Попробуем кратко определить главные черты московской кинематографической школы, какой сложилась она в 1910-х годах и продолжилась в целом корпусе фильмов 1920-х. Чехов, МХТ, система Станиславского – вот наиболее близкие источники, из которых и далее, после Октября, будет черпать кинематограф Москвы все лучшее и свое, особое: демократизм, сочувствие горю людскому, человечность, сердечность, юмор, сдержанность в выражении чувств, душевное здоровье, гармонию (естественно, без прекраснодушного умиления).

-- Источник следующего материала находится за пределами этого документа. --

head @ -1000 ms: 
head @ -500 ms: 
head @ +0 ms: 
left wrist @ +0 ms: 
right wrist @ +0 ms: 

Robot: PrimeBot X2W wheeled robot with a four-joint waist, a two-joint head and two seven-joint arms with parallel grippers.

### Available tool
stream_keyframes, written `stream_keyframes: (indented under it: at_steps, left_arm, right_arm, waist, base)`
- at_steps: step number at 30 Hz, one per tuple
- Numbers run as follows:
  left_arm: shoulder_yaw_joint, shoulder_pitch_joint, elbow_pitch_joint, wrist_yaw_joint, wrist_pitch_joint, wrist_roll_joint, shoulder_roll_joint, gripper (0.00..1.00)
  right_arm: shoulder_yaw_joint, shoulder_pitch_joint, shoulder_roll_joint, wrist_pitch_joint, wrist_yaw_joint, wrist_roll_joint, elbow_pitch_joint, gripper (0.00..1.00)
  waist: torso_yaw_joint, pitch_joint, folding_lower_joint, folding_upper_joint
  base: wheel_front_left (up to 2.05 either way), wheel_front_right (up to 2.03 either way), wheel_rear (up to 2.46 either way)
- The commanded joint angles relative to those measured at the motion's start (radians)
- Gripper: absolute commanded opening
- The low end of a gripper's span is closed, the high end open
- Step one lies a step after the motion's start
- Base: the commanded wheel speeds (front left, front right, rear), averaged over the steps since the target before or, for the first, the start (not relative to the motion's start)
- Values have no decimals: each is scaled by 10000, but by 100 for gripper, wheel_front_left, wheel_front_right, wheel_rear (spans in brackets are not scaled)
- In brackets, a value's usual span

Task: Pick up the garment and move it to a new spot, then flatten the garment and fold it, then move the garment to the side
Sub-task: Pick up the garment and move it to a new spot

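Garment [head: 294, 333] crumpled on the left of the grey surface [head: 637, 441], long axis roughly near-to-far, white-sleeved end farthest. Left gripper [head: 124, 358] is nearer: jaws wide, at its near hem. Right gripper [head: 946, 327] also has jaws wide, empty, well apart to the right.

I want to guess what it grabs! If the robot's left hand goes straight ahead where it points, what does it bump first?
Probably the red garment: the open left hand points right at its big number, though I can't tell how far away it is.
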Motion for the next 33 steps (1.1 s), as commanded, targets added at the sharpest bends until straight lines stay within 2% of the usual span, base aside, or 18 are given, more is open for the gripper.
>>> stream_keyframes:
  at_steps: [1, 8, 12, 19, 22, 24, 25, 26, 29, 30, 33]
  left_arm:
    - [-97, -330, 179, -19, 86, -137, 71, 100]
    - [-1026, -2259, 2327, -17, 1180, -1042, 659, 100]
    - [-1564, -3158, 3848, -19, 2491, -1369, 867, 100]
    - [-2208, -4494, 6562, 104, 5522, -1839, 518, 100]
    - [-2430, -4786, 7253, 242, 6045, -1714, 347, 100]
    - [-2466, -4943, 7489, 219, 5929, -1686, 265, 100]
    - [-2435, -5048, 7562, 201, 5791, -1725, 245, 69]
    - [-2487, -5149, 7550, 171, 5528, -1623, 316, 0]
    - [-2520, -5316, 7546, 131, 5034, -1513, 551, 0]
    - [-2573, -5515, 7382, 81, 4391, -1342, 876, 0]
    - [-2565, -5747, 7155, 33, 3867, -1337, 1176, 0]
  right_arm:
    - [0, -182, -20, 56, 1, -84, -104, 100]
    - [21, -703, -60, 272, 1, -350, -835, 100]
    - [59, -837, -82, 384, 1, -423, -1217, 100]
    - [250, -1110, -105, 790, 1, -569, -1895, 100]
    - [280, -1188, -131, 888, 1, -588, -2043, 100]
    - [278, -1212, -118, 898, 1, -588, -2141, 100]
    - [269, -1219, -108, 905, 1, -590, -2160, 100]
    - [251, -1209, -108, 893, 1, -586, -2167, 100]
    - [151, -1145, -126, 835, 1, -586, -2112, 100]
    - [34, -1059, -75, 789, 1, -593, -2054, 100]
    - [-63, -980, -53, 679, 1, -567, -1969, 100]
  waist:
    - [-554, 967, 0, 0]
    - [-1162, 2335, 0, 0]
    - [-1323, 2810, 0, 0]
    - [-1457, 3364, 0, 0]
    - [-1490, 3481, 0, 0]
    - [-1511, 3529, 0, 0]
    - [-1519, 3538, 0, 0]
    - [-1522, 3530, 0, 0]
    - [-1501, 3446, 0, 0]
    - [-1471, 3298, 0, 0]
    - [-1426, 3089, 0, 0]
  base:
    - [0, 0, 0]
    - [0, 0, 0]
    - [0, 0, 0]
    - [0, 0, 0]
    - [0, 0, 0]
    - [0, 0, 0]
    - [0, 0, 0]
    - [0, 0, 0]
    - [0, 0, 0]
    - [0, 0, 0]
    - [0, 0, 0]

Таков экстракт «чеховского», растворенный в фильмах мастеров московской психологической экранной школы.
Кончились бурные 1920-е годы, эта лаборатория кинематографа нового типа, этот лабиринт творческих исканий.
Сложилась и заработала могучая машина государственного кинематографа, идеологического орудия партии, но также и экономического фактора, важнейшей статьи годового бюджета («товар № 2», по доходам следующий за торговлей водкой). И все-таки главное в ином – в творческом, эстетическом вкладе этого десятилетия в искусство и шире – в культуру страны, бывшей Российской империи, ныне СССР.
Несмотря на страшную боязнь «красной пропаганды» и «коммунистической заразы», в мире охотно покупали фильмы молодой советской кинематографии – они тогда за границей приносили доход.
Руководящие советские организации поставили задачу к концу десятилетия добиться решительного преобладания в прокате советских фильмов. И это удалось.
За десятилетие были сняты 1172 картины, включая игровые художественные, мультипликационные, огромное количество документальных и научно-просветительских. Фундамент советского кино был заложен.
Молодые мастера советского революционного авангарда – Сергей Эйзенштейн, Дзига Вертов, Всеволод Пудовкин, Лев Кулешов, Александр Довженко и многие другие – приобрели бесспорный международный престиж, а Советский Союз наряду с Америкой, Германией, Францией, Италией вошел в число пяти великих кинодержав мира.